An award for new and emerging short-form writers has been launched in memory of Manchester-based writer and critic Dave Murray.
The QuietManDave Prize will be run by the Manchester Writing School at Manchester Metropolitan University, in conjunction with the Manchester School of Theatre.
Named in honour of Murray, a writer and theatre blogger, and lover of flash fiction and non-fiction, who died in 2019, the prize has been initiated and funded by Murray’s family, including his wife Vanda Murray OBE, who is a senior non-executive director with several organisations and chair of Manchester Metropolitan’s board of governors.
"Murray kept culture lovers in Manchester entertained and informed through the QuietManDave blog, which featured evocative writing about new places, theatre shows and other creative events going on in the region," organisers said. "In recognition of Murray’s achievements and his passion for writing that he embraced later in life, the QuietManDave Prize offers awards of £1,000 for Flash Fiction and Flash Non-Fiction under 500 words, as well as runner-up prizes."
Vanda Murray said: "We, Dave’s family, are overwhelmed by the support for this prize and know how much it would have meant to him.
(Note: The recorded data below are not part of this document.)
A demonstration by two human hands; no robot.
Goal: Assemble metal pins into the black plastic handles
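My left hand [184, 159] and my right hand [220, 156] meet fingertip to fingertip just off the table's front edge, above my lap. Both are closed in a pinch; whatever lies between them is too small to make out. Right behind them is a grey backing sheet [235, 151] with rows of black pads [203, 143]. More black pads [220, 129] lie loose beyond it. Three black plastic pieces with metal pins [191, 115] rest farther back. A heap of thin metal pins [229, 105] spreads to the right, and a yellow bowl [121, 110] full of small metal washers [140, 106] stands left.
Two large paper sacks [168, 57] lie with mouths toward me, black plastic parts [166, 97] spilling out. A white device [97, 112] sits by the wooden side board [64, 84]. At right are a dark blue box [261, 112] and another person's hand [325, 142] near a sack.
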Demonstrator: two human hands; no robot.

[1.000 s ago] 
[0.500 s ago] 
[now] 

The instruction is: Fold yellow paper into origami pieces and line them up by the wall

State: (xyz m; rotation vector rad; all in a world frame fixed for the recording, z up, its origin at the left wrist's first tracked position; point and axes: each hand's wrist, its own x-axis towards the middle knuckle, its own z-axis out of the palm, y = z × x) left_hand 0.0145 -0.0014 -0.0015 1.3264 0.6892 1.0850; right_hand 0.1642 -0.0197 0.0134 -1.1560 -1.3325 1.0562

We hope it will encourage a new generation of writers, and a big thank you to everyone for getting behind it and making it a success."
There are no restrictions on form–with the Flash Non-Fiction category open to everything from creative non-fiction–which weaves fact into the form of a story using the tools of fiction–to blog posts or theatre reviews, which were QuietManDave's particular passions.
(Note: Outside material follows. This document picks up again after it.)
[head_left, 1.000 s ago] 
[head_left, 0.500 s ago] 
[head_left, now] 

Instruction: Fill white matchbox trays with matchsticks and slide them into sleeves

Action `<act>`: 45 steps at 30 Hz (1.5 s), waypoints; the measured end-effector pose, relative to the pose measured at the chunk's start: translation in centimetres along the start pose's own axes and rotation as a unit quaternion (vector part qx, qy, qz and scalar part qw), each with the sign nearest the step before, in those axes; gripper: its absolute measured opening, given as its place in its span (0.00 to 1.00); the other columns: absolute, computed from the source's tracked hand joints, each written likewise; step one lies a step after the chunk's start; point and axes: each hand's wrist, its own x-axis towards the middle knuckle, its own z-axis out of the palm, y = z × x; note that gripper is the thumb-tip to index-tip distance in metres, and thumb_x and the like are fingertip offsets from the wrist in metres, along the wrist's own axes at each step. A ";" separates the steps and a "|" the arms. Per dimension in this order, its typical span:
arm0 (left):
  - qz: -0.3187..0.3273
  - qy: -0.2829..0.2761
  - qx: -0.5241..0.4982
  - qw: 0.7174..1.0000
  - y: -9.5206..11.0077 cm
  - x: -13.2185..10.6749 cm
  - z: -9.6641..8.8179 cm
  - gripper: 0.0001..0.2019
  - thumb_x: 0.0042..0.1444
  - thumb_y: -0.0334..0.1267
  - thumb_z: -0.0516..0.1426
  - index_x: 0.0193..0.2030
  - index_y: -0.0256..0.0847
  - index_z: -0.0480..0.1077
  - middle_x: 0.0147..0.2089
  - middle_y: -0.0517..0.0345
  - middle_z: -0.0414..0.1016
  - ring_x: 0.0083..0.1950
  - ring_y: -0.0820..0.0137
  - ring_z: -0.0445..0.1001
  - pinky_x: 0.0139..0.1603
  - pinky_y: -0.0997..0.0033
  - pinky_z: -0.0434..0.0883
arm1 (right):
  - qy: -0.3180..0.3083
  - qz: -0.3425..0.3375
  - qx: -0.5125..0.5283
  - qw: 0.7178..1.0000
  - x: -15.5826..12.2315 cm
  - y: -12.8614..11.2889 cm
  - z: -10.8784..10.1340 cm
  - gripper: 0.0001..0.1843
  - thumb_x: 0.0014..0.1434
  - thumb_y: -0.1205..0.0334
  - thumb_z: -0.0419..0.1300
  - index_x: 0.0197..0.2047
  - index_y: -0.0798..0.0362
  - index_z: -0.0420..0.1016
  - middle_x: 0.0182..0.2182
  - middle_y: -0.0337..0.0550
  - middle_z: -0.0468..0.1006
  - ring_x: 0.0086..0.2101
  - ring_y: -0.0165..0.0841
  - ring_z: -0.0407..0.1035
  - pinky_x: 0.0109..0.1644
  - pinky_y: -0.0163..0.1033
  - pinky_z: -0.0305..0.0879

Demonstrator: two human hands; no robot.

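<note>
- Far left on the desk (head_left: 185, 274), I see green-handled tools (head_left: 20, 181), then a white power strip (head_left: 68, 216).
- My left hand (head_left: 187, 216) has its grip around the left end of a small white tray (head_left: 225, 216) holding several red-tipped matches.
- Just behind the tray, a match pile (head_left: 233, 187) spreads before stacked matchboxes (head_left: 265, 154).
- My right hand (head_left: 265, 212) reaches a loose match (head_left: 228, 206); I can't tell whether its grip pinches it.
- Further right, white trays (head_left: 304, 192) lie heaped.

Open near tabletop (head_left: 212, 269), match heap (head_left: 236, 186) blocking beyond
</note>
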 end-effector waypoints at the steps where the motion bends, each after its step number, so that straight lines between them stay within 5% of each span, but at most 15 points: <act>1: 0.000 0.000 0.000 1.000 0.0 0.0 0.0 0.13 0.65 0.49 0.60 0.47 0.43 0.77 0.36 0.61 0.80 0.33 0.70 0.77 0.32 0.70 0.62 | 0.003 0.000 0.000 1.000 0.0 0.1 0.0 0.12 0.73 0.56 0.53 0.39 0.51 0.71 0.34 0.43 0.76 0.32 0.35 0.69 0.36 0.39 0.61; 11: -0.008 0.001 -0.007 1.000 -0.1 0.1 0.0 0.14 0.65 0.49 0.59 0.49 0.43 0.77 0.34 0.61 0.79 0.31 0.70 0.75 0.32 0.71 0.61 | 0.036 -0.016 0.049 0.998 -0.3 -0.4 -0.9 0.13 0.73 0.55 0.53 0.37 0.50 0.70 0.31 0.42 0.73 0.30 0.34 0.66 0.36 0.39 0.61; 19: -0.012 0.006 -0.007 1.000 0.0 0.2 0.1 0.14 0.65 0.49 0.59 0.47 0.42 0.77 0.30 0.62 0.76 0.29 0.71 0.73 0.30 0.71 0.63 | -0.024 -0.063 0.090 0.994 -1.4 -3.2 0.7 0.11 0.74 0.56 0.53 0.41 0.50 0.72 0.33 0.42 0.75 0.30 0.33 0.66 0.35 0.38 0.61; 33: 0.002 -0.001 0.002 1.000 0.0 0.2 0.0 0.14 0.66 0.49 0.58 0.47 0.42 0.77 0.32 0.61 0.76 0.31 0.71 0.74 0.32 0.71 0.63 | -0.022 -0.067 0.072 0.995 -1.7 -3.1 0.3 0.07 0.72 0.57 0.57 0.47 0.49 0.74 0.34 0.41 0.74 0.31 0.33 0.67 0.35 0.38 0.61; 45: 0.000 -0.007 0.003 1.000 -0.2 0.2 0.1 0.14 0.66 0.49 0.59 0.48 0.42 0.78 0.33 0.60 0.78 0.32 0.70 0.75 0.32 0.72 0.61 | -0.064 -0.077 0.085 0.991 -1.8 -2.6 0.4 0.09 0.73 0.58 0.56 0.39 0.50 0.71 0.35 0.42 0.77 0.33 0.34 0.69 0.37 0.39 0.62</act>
Both prizes are open internationally to writers aged 16 or over–with award judges keen to encourage, discover and celebrate new writers, particularly those who have come to writing later in life. Sponsored entry is available for those who might not otherwise be able to participate.
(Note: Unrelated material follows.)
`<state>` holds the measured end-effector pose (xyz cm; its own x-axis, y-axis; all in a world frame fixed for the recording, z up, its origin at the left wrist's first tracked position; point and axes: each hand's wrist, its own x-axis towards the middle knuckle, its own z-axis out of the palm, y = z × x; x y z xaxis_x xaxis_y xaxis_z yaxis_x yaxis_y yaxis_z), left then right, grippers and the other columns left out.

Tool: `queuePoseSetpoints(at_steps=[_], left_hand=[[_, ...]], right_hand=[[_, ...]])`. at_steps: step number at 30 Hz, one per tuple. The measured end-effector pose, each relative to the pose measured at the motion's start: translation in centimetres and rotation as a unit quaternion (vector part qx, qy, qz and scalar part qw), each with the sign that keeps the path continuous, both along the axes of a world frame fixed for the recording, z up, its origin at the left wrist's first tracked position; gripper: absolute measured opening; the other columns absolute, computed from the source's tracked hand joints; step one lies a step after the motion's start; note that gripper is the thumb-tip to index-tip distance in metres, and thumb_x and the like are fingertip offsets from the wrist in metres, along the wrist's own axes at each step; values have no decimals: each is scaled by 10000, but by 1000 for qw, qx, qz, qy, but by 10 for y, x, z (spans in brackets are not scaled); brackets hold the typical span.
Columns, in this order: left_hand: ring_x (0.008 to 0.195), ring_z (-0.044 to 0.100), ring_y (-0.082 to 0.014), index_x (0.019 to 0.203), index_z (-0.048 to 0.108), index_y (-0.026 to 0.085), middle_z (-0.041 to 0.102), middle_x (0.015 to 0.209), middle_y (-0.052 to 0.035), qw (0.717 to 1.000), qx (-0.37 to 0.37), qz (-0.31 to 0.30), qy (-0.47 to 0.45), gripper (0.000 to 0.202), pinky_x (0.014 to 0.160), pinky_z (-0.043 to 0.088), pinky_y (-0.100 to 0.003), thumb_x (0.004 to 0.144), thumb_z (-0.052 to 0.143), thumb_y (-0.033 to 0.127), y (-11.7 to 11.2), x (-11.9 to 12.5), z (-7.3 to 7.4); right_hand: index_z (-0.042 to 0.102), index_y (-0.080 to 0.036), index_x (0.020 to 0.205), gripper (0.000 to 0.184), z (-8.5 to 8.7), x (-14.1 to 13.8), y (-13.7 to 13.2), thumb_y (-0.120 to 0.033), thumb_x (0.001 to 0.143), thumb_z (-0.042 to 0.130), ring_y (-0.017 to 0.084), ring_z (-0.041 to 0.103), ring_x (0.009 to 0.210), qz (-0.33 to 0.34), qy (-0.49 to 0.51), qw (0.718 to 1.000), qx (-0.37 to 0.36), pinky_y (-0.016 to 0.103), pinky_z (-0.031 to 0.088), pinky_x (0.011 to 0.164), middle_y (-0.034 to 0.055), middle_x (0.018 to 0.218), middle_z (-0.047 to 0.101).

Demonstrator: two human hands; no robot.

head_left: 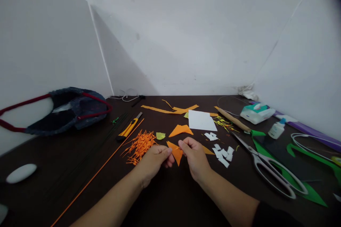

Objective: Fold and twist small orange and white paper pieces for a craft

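Between my two hands is a small pointed piece of orange crepe paper (pixel 177 155). My left hand (pixel 157 156) pinches its left edge between thumb and fingers. On the other side, my right hand (pixel 195 154) grips the upper right edge with thumb and forefinger. Just beyond lies another orange paper piece (pixel 181 130), with a yellow-green scrap (pixel 160 136) to its left. A heap of thin orange twisted strips (pixel 142 145) lies beside my left hand. White paper scraps (pixel 223 155) are to the right of my right hand.
A yellow utility knife (pixel 129 127) and a long orange stick (pixel 98 172) lie left. Large scissors (pixel 269 168) rest right, over green paper (pixel 315 193). Behind are a white sheet (pixel 201 120), a wooden rod (pixel 234 120), a glue bottle (pixel 277 128), tissues (pixel 257 114) and a denim bag (pixel 92 111).
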<state>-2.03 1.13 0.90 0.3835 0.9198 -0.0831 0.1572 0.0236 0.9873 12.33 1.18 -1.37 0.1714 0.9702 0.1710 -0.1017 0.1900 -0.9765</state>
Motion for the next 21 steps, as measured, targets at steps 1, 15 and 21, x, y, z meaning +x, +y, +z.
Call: queuePoseSetpoints(at_steps=[1, 15, 21], left_hand=[[523, 498, -122, 594, 600, 140, 558, 534, 4, 1000, 9, 8, 1, 328, 544, 392, -230, 793, 455, 358, 0, 1, -1], [636, 558, -175, 609, 619, 197, 620, 635, 1, 935, 222, 128, 244, 191, 599, 384, -248, 706, 541, 341, 4, -22, 7], [765, 556, -267, 673, 666, 221, 639, 695, -57, 866, 248, 205, 383, 136, 679, 337, -323, 645, 618, 346, 8, -68, 16]], right_hand=[[440, -182, 514, 276, -1, 0, 0, -324, 718, 560, 104, 299, 484, -1, -3, 1000, 2, 244, 260, 485, -61, 484, 338], [449, -179, 504, 282, -4, -6, 6, -346, 679, 593, 97, 300, 469, -46, 55, 997, -16, 240, 248, 467, -58, 477, 360], [477, -182, 543, 244, -2, -6, 8, -363, 676, 572, 96, 300, 451, -80, 96, 992, -19, 240, 237, 444, -57, 487, 377]])
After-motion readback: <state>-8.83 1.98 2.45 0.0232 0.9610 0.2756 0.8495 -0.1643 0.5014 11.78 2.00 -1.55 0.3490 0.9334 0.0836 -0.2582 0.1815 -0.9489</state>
The inaugural QuietManDave Prize will be judged by short story writer, essayist and poet Kate Feld, author and poet Tania Hershman, who has published a flash fiction collection My Mother Was An Upright Piano, and Shane Kinghorn, senior lecturer in drama and contemporary performance at Manchester Metropolitan.
Neil Mackenzie, senior lecturer in drama and contemporary performance, and joint programme leader at Manchester School of Theatre, said: "Dave was well liked and respected across Manchester’s theatres and we all miss him very much. His blog responded to performances of all kinds, including contemporary performance works by Manchester Metropolitan students and graduates."